1. When the separate federal taxable
income of an affiliate (computed for purposes of any Virginia return) includes
a net operating loss deduction from a loss year in which a combined Virginia
return was filed, then the federal net operating loss deduction shall be deemed
to carry with it a net Virginia NOLD modification from the loss year that
includes its own additions and subtractions plus an amount representing the
income of other affiliates offset by the loss in the combined return. The net
Virginia NOLD modification is computed in the following manner:
a. If the combined Virginia taxable income
after allocation and apportionment is not a loss, then each affiliate's federal
net operating loss and Virginia subtractions for the taxable year have been
entirely offset by its own additions and the income, additions, and
subtractions of other members of the affiliated group. Therefore, each
affiliate's net Virginia modification shall be an addition equal to the amount
of its federal net operating loss. This prevents a federal net operating loss
(incurred under this scenario) from reducing Virginia taxable income in any
other year to which the loss may be carried for federal purposes.

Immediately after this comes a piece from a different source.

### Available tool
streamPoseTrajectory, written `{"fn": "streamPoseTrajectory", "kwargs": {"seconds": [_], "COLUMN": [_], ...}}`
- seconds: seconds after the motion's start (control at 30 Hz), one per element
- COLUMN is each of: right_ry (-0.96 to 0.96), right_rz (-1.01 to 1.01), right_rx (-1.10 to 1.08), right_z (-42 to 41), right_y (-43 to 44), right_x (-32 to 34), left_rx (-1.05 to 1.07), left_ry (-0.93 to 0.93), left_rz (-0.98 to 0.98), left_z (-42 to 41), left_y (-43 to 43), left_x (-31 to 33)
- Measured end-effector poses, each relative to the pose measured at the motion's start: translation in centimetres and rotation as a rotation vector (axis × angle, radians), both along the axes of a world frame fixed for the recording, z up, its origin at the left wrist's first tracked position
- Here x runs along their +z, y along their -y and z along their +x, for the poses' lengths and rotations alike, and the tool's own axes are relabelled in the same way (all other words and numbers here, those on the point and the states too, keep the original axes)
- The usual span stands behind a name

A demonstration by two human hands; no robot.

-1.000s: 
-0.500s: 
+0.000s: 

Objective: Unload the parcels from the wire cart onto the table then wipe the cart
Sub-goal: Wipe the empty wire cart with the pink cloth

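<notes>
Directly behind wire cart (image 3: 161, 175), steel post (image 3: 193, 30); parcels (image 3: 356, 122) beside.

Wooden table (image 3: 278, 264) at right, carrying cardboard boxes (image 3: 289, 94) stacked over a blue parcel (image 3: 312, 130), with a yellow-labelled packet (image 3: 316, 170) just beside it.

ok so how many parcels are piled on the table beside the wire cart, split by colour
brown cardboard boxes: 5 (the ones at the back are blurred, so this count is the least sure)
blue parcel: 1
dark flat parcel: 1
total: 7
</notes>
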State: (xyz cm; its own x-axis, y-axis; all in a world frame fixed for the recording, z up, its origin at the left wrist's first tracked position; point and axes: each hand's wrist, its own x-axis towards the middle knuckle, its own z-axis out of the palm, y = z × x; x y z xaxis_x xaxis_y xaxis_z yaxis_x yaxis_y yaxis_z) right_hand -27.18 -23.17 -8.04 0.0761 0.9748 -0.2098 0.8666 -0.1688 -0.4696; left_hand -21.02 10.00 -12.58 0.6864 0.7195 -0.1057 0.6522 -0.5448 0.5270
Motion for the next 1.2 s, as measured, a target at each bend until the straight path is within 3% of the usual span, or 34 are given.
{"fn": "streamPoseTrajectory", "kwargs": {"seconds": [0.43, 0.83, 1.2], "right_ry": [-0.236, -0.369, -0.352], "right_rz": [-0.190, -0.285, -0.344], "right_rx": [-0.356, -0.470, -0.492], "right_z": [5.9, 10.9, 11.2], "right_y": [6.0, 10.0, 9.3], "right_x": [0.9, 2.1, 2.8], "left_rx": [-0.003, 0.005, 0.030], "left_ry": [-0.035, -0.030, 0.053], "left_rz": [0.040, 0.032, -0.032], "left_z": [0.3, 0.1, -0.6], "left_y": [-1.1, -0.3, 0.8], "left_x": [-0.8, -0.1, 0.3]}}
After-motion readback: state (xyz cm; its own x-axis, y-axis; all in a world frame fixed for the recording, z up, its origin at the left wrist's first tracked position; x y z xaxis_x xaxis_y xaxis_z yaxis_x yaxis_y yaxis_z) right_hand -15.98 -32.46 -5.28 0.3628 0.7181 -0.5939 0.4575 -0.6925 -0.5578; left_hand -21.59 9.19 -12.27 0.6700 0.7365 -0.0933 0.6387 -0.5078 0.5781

b. If a combined group's Virginia taxable
income after allocation and apportionment is a loss, but the separate Virginia
taxable income after allocation and apportionment is not a loss for any
affiliate with a federal net operating loss (incurred in the year at issue),
then all of such affiliate's federal net operating loss and Virginia
subtractions have been entirely offset by its own additions and the income
allocated and apportioned to Virginia. Therefore, such affiliate's net Virginia
NOLD modification shall be an addition equal to the amount of its federal net
operating loss.
c. If the combined
Virginia taxable income after allocation and apportionment is a loss, then the
net Virginia NOLD modification is computed as follows for each affiliate which
has both a federal net operating loss and a loss after allocation and
apportionment:
(1) Compute the amount of
income offset in combination by using the summation method. If all members of
the combined group have a loss after allocation and apportionment, then no
income has been offset in the combined return and no computations are required
under subdivisions (2) and (3). Therefore, each affiliate's net Virginia
modification will be its own additions and subtractions as provided in
subdivision (4).
Summation method: Compute the total Virginia taxable income
of nonloss combined group members offset in combination, by summing the
Virginia taxable income or loss (after allocation and apportionment) for each
affiliate not having both a federal net operating loss and a Virginia taxable
loss after allocation and apportionment, including affiliates subject to
subdivision D 1 b of this section. Note that the resulting amount is decreased
by an affiliate's loss created solely by Virginia subtractions and allocable
income. Please see Example 6, which demonstrates the summation method.
(2) Apply the procedure outlined
in U.S. Treasury Regulation § 1.1502-79 to allocate the income offset in
combination determined under subdivision (1) to those affiliates having both a
federal and Virginia loss, in proportion to their losses after allocation and
apportionment.
(3) For each
affiliate to which an amount has been allocated pursuant to subdivision (2),
convert the allocated amount to an amount equivalent to an addition before
allocation and apportionment. To accomplish this, add the amount derived in
subdivision (2) above to each affiliate's income allocated to Virginia (if
any), and divide the resulting sum by its apportionment factor. From this
grossed up amount, subtract the income allocated before apportionment. The
result is the addition equivalent to the income of other affiliates that has
been offset by a federal net operating loss in the combined Virginia return in
the year of the loss.
(4) The net
Virginia NOLD modification for each affected affiliate is the sum of its
separate additions and subtractions plus the addition equivalent computed
pursuant to subdivision (3).
Statutory Authority
§§ 58.1-203 and 58.1-442 of the Code of Virginia.